O silêncio da escola convida-nos a sair para visitar famílias. Nem sempre temos o tempo necessário para o fazer nas visitas de Manjangue, pelo que é com rapidez que aceito o convite. Visitar as famílias tem sempre o seu quê de místico, ao caminharmos por caminhos daqueles que pensamos só existir em fotografias, apesar dos 20 anos do terreno. Pequenitos à beira das casas, roupa estendida, meninas a preparar a chima. Visitamos casas que tivemos a felicidade de construir e avaliamos as condições. Como avaliar as condições de uma casa tão diferente daquelas que nós vivemos? A família está feliz, a casa está limpa e até já se vê uma puxada de eletricidade para alguns eletrodomésticos. Não há tempo a perder e continuamos pelos caminhos.

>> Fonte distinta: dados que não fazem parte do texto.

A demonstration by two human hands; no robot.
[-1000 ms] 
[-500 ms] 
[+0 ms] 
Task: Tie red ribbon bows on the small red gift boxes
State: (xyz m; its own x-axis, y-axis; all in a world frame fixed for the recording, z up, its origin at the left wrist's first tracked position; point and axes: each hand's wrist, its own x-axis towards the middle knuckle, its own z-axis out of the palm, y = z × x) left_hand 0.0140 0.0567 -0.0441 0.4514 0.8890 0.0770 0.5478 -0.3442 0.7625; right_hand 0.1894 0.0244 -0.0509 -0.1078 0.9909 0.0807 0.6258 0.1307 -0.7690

No regresso a Santa Luísa começa o burburinho. As panelas borbulham com a chima e o frango, a alimentação para o dia de hoje. No início parecem ser pouco, mas sem demora começam a aparecer as crianças. Turma a turma correm para a fila com a pressa de ter a sua refeição. Sem pensar muito, mas pensando, olhamos para ver para quais esta será a única refeição do dia. A cor enche a escola e os barulhos intensificam-se. Enquanto nos inspiramos no burburinho das crianças conversamos sobre sonhos, dificuldades, mudança. Queremos voltar a ter alimentação 5 dias por semana, para não termos de 1x por semana dizer às crianças que terão de ir para casa de barriga vazia. Queremos mais professores para que seja possível ensinar as crianças com qualidade. Queremos carteiras para que não se amontoem nas salas. Queremos tirar as crianças de 4 e 5 anos que deambulam pelas ruas e dar-lhes uma pré-escola. Paramos e olhamos a sangue frio. Como priorizar quando tudo é tão importante?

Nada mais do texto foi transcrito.